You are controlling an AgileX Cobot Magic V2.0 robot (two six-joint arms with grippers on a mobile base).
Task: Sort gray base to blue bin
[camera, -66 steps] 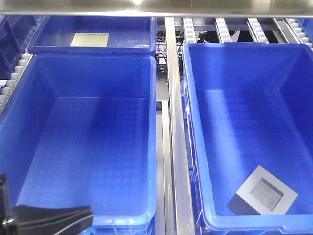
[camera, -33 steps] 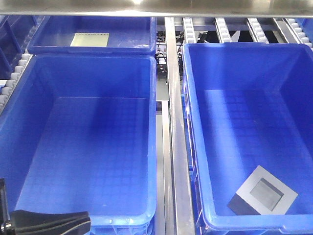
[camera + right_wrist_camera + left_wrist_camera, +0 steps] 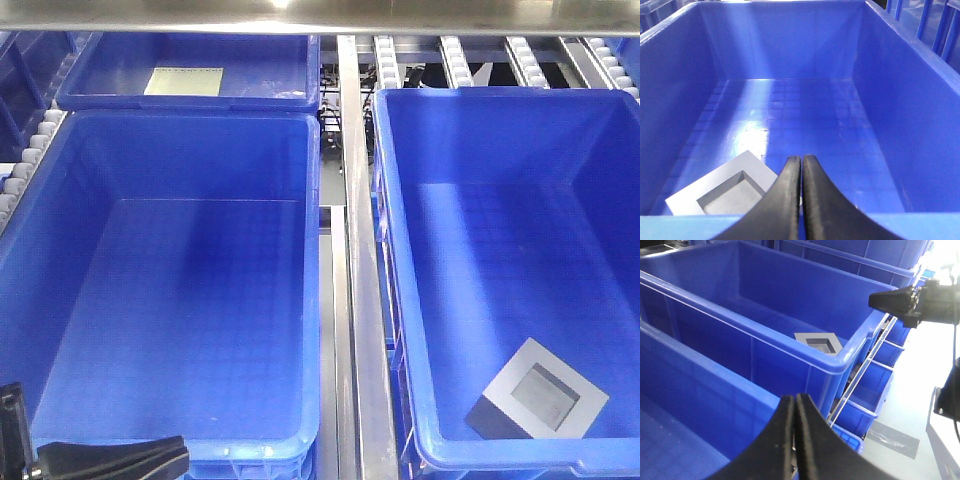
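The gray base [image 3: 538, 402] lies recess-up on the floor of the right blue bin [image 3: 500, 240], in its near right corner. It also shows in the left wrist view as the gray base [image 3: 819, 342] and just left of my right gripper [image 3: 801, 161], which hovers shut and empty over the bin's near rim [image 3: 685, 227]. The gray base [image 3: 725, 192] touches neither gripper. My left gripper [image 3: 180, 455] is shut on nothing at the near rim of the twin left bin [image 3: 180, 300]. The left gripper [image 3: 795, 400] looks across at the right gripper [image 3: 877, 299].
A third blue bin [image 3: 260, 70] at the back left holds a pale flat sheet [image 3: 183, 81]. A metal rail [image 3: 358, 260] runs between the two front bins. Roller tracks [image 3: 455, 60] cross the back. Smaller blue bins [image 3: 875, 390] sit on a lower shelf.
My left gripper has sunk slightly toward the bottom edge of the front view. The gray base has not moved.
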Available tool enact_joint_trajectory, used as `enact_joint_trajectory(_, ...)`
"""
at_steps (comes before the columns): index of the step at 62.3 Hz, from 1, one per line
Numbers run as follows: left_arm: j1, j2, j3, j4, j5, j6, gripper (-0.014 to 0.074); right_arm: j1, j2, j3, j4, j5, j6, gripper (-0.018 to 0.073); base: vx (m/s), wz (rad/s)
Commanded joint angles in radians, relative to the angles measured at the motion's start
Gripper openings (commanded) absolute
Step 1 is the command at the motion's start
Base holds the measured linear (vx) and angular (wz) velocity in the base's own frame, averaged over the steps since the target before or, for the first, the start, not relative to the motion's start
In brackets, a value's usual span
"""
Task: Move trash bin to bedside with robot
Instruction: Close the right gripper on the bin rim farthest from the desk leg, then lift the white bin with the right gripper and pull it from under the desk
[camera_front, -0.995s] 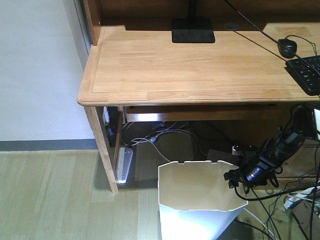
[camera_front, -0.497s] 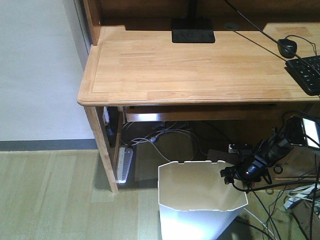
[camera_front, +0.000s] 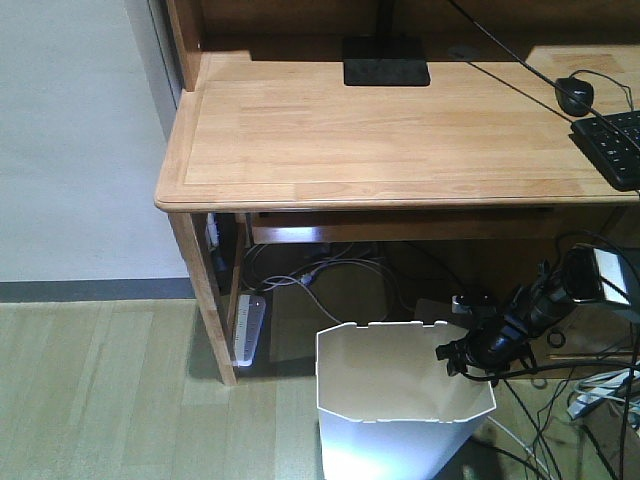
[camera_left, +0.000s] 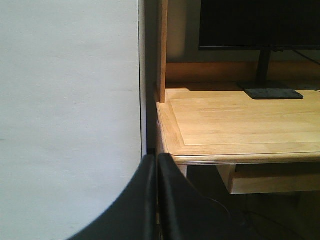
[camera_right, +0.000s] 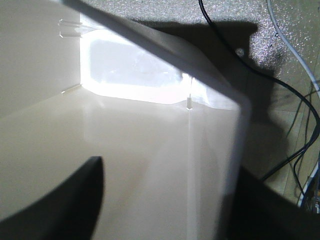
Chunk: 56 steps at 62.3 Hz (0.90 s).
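The white trash bin (camera_front: 400, 400) stands on the floor in front of the desk, its angular rim open upward. My right gripper (camera_front: 452, 358), at the tip of the slim black arm, is at the bin's right rim. In the right wrist view the gripper (camera_right: 170, 172) is open and straddles the bin's wall (camera_right: 150, 145), one finger (camera_right: 75, 200) inside and the other outside. My left gripper (camera_left: 156, 159) is shut and empty, held up facing the desk's left corner. The bed is out of view.
A light wooden desk (camera_front: 380, 130) carries a monitor base (camera_front: 385, 62), mouse (camera_front: 574, 95) and keyboard (camera_front: 615, 145). A desk leg (camera_front: 205, 300) and power strip (camera_front: 248, 325) are left of the bin. Cables (camera_front: 590, 400) lie at right. A white wall (camera_front: 70, 140) is left.
My right arm has moved left towards the bin, bringing the gripper from beside the rim to over the right wall. The bin has not moved.
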Motion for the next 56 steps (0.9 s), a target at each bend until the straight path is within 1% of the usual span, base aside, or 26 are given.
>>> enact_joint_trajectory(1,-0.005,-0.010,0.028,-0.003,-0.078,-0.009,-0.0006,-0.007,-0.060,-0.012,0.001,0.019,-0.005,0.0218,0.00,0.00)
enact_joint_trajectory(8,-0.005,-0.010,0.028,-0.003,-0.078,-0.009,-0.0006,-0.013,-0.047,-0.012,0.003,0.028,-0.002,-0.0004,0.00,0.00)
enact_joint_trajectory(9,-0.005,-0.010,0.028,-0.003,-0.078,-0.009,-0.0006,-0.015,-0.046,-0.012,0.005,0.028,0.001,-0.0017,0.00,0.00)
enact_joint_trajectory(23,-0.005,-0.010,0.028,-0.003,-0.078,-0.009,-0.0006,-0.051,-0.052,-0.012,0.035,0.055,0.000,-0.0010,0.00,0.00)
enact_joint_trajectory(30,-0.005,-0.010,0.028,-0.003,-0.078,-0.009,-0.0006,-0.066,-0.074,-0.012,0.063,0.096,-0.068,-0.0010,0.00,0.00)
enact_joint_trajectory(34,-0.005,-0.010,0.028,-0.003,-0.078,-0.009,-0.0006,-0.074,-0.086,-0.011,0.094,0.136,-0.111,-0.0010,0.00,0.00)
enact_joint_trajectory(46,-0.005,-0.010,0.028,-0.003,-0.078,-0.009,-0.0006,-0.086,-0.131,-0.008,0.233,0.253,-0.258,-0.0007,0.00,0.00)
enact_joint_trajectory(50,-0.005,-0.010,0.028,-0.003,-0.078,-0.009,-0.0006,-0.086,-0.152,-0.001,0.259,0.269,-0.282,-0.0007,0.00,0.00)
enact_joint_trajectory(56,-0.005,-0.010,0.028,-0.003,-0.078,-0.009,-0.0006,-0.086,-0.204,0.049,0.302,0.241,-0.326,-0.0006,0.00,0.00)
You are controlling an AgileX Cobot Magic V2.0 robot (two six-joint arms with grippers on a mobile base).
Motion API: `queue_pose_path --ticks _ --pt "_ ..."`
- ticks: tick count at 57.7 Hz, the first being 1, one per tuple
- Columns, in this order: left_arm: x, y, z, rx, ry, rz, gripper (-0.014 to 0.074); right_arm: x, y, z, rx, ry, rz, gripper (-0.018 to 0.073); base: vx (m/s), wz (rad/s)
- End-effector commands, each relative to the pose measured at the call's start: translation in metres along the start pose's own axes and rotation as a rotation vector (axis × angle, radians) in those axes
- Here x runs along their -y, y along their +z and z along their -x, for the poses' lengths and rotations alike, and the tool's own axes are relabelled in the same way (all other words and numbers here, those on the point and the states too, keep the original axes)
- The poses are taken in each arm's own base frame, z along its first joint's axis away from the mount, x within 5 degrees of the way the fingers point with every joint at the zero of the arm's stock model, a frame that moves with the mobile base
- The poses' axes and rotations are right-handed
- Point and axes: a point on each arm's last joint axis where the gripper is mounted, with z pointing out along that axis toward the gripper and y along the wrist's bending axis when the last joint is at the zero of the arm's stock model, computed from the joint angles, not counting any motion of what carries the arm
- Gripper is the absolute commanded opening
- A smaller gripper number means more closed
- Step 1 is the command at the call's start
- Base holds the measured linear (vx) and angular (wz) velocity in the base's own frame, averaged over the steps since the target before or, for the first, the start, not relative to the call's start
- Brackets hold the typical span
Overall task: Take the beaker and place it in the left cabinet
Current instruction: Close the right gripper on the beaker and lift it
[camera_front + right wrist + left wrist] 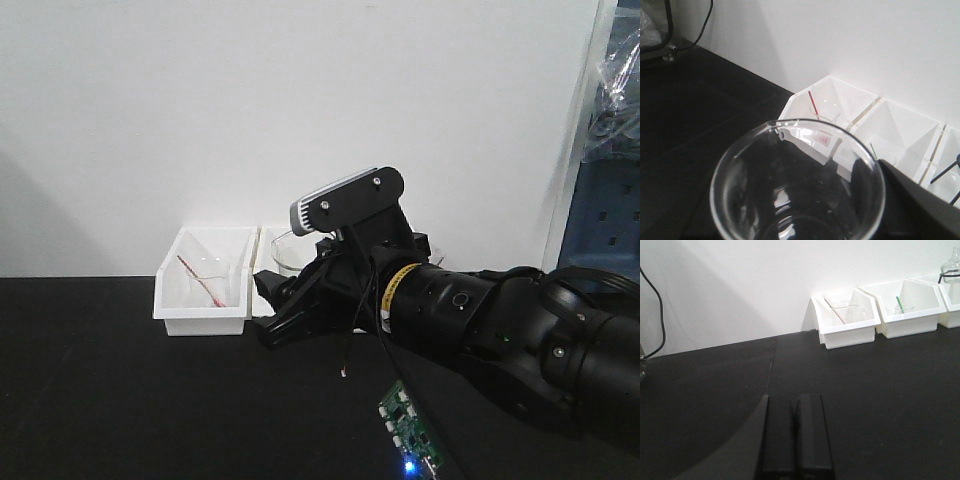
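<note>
The beaker (797, 190), clear glass with nothing inside, fills the lower part of the right wrist view, its flared rim facing the camera. My right gripper (275, 315) is shut on it, and one dark finger (912, 205) presses against its right side. The other finger is hidden behind the glass. In the front view the gripper hangs just above the black table, in front of the white trays. My left gripper (792, 399) is shut with nothing in it, low over the black table (880, 405). The left cabinet is out of view.
White trays (845, 322) stand in a row along the back wall. One holds a beaker with a red rod (205, 275), another a beaker with a green rod (900, 305). A necked flask (951, 267) stands further right. Grey and blue shelving (605, 220) stands at the right edge. A circuit board (405, 430) is near the front.
</note>
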Motion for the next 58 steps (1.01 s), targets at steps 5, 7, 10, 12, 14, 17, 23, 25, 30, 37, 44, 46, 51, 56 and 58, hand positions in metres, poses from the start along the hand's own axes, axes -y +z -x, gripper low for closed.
queue_pose_path --ticks 5,7,10,12,14,17,23,25,30,37,44,46,51,56,58 --pt "-0.0015 -0.0023 0.0137 0.11 -0.007 0.01 -0.0006 0.0006 -0.016 0.0298 0.135 0.0 0.018 0.0155 0.0 0.0" --pt "-0.0015 -0.0023 0.0137 0.11 -0.007 0.01 -0.0006 0.0006 -0.016 0.0298 0.135 0.0 0.018 0.0155 0.0 0.0" --pt "-0.0015 -0.0023 0.0137 0.11 -0.007 0.01 -0.0006 0.0006 -0.016 0.0298 0.135 0.0 0.018 0.0155 0.0 0.0" --pt "-0.0015 -0.0023 0.0137 0.11 -0.007 0.01 -0.0006 0.0006 -0.016 0.0298 0.135 0.0 0.018 0.0155 0.0 0.0" --pt "-0.0015 -0.0023 0.0137 0.11 -0.007 0.01 -0.0006 0.0006 -0.016 0.0298 0.135 0.0 0.018 0.0155 0.0 0.0" --pt "-0.0015 -0.0023 0.0137 0.11 -0.007 0.01 -0.0006 0.0006 -0.016 0.0298 0.135 0.0 0.018 0.0155 0.0 0.0" --pt "-0.0015 -0.0023 0.0137 0.11 -0.007 0.01 -0.0006 0.0006 -0.016 0.0298 0.135 0.0 0.018 0.0155 0.0 0.0" --pt "-0.0015 -0.0023 0.0137 0.11 -0.007 0.01 -0.0006 0.0006 -0.016 0.0298 0.135 0.0 0.018 0.0155 0.0 0.0" --pt "-0.0015 -0.0023 0.0137 0.11 -0.007 0.01 -0.0006 0.0006 -0.016 0.0298 0.135 0.0 0.018 0.0155 0.0 0.0" --pt "-0.0015 -0.0023 0.0137 0.11 -0.007 0.01 -0.0006 0.0006 -0.016 0.0298 0.135 -0.001 0.018 0.0155 0.0 0.0" --pt "-0.0015 -0.0023 0.0137 0.11 -0.007 0.01 -0.0006 0.0006 -0.016 0.0298 0.135 -0.001 0.018 0.0155 0.0 0.0" --pt "-0.0015 -0.0023 0.0137 0.11 -0.007 0.01 -0.0006 0.0006 -0.016 0.0298 0.135 -0.001 0.018 0.0155 0.0 0.0" --pt "-0.0015 -0.0023 0.0137 0.11 -0.007 0.01 -0.0006 0.0006 -0.016 0.0298 0.135 -0.001 0.018 0.0155 0.0 0.0" --pt "-0.0015 -0.0023 0.0137 0.11 -0.007 0.01 -0.0006 0.0006 -0.016 0.0298 0.135 -0.001 0.018 0.0155 0.0 0.0" --pt "-0.0015 -0.0023 0.0137 0.11 -0.007 0.01 -0.0006 0.0006 -0.016 0.0298 0.135 -0.001 0.018 0.0155 0.0 0.0"
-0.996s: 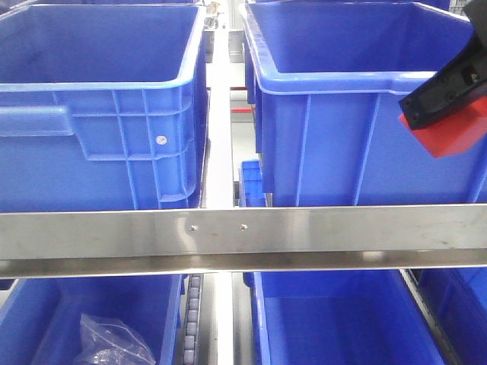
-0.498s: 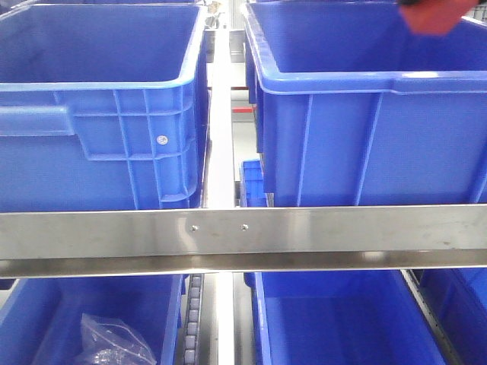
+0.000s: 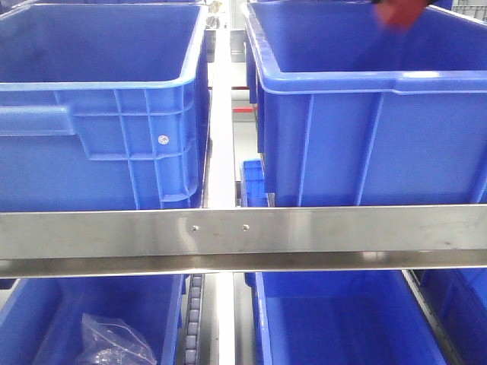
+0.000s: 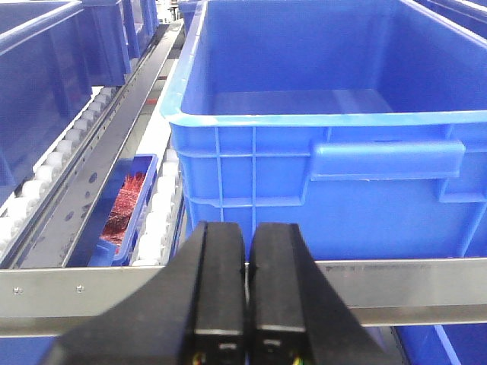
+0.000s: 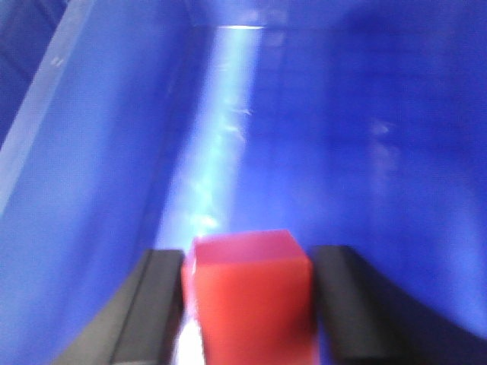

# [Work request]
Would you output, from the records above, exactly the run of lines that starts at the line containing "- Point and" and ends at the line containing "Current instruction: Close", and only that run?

# [Exercise output]
- Point and axes: a point on each arm's last joint axis where the gripper is mounted, with z pointing out along that axis toward the gripper and y along the wrist's bending axis when the last joint is at the zero of the arm's stock model, computed from the joint angles, not counting any motion of what carries the arm
- Gripper is the absolute commanded opening
- A smaller gripper number means more closed
- Step 1 is the command at the call's start
- Base holds the measured linear (vx) and angular (wz) velocity in the base's own frame, averaged over the steps since the target before or, for the first, the start, not relative to the call's start
- Brackets hold the typical span
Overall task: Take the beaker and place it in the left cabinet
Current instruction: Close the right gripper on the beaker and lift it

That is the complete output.